At this point I have to ask what exactly is meant by this. The bigger model beats the average human performance on the national math exam in Poland. Sure, the people taking this exam are usually not adults, but for many it may be where they peak in their mathematical abilities, so I wouldn't be surprised if it beats average human performance in the US. It's all rather vague though; looking at the MATH dataset paper all I could find regarding human performance was the following:

Human-Level Performance. To provide a rough but informative comparison to human-level performance, we randomly sampled 20 problems from the MATH test set and gave them to humans. We artificially require that the participants have 1 hour to work on the problems and must perform calculations by hand. All participants are university students. One participant who does not like mathematics got 8/20 = 40% correct.
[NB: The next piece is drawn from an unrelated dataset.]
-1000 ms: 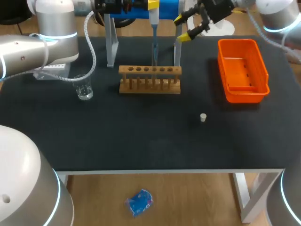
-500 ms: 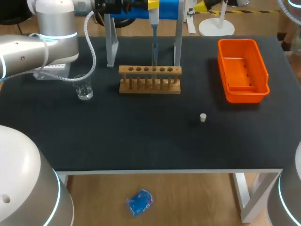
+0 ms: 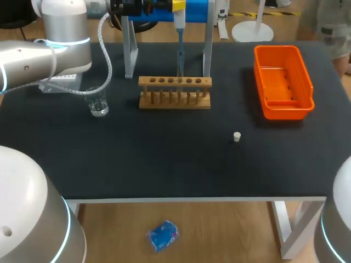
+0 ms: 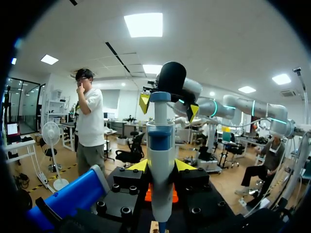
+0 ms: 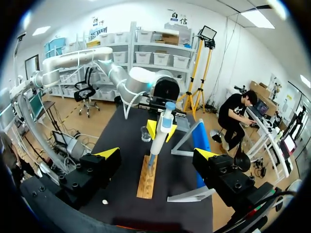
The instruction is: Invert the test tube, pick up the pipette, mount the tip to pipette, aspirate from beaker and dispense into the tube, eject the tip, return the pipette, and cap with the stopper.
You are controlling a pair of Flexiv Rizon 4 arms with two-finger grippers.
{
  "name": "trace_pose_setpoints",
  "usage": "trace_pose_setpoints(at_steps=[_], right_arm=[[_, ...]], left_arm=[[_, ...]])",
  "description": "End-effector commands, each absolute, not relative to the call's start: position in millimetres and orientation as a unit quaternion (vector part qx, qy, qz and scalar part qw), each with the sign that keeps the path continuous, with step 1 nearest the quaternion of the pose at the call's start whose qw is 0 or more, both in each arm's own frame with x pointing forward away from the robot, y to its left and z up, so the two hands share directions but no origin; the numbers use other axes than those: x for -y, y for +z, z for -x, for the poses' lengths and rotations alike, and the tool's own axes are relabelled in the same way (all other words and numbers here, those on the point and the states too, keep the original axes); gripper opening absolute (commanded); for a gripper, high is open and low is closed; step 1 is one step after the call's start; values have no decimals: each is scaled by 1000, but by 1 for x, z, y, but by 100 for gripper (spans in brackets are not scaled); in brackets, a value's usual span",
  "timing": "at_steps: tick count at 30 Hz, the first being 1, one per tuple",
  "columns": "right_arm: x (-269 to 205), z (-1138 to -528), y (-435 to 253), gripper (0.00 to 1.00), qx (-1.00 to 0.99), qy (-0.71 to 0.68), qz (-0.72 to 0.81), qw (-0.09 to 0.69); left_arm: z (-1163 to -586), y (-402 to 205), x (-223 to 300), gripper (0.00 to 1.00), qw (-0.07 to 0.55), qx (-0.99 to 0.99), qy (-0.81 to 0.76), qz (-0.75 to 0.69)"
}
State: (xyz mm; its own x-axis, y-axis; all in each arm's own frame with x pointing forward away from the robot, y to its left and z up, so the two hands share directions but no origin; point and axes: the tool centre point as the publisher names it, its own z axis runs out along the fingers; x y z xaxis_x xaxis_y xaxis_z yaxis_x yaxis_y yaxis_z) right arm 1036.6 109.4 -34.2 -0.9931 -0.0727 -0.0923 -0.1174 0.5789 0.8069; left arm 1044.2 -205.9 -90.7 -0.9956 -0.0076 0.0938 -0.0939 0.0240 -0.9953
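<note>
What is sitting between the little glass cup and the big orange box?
The wooden rack stands between the glass beaker and the orange bin, with the pipette hanging over it. The head view shows this.

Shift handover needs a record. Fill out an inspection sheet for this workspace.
Surface: black table, no damage seen.
Job's things: pipette hangs over the wooden rack; beaker stands left of the rack; stopper lies loose in front of the rack.
Clutter: orange bin at the right; metal stand behind the rack.
Pincers: left pincer shut on the pipette; right pincer open, holding nothing.
Cables: grey hose loops off the left arm above the beaker.
Surroundings: nothing seen.
</note>
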Motion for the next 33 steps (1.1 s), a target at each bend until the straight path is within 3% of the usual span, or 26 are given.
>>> trace_pose_setpoints(at_steps=[1, 8, 10, 12, 13, 33], right_arm=[[-108, -1036, -33, 100, -890, 453, 54, 24], [-118, -1034, -38, 100, -878, 476, 54, 19], [-125, -1035, -36, 31, -867, 495, 54, 18], [-131, -1035, -33, 5, -861, 506, 54, 22], [-134, -1036, -32, 0, -855, 515, 58, 23], [-179, -1037, -3, 0, -748, 660, 75, 3]], left_arm=[[-1043, -90, 206, 0, 29, 716, 697, -37], [-1043, -90, 206, 0, 29, 716, 697, -37], [-1043, -90, 206, 0, 29, 716, 697, -37], [-1043, -90, 206, 0, 29, 716, 697, -37], [-1043, -90, 206, 0, 29, 716, 697, -37], [-1043, -90, 206, 0, 29, 716, 697, -37]])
A participant ambivalent toward mathematics got 13/20. Two participants who like mathematics got 14/20 and 15/20. A participant who got a perfect score on
the AMC 10 exam and attended USAMO several times got 18/20. A three-time IMO gold medalist got 18/20 = 90%, though missed questions were exclusively due to small errors of arithmetic. Expert-level performance is theoretically 100% given enough time. Even 40% would accuracy for a machine learning model would be impressive but have ramifications for cheating on homework.

So, for solving undergraduate-level math problems, this model would be somewhere between university students who dislike mathematics and ones who are neutral towards it? Maybe. Would be nice to get more details here, I assume they didn't think much about human-level performance since the previous SOTA was clearly very far from it.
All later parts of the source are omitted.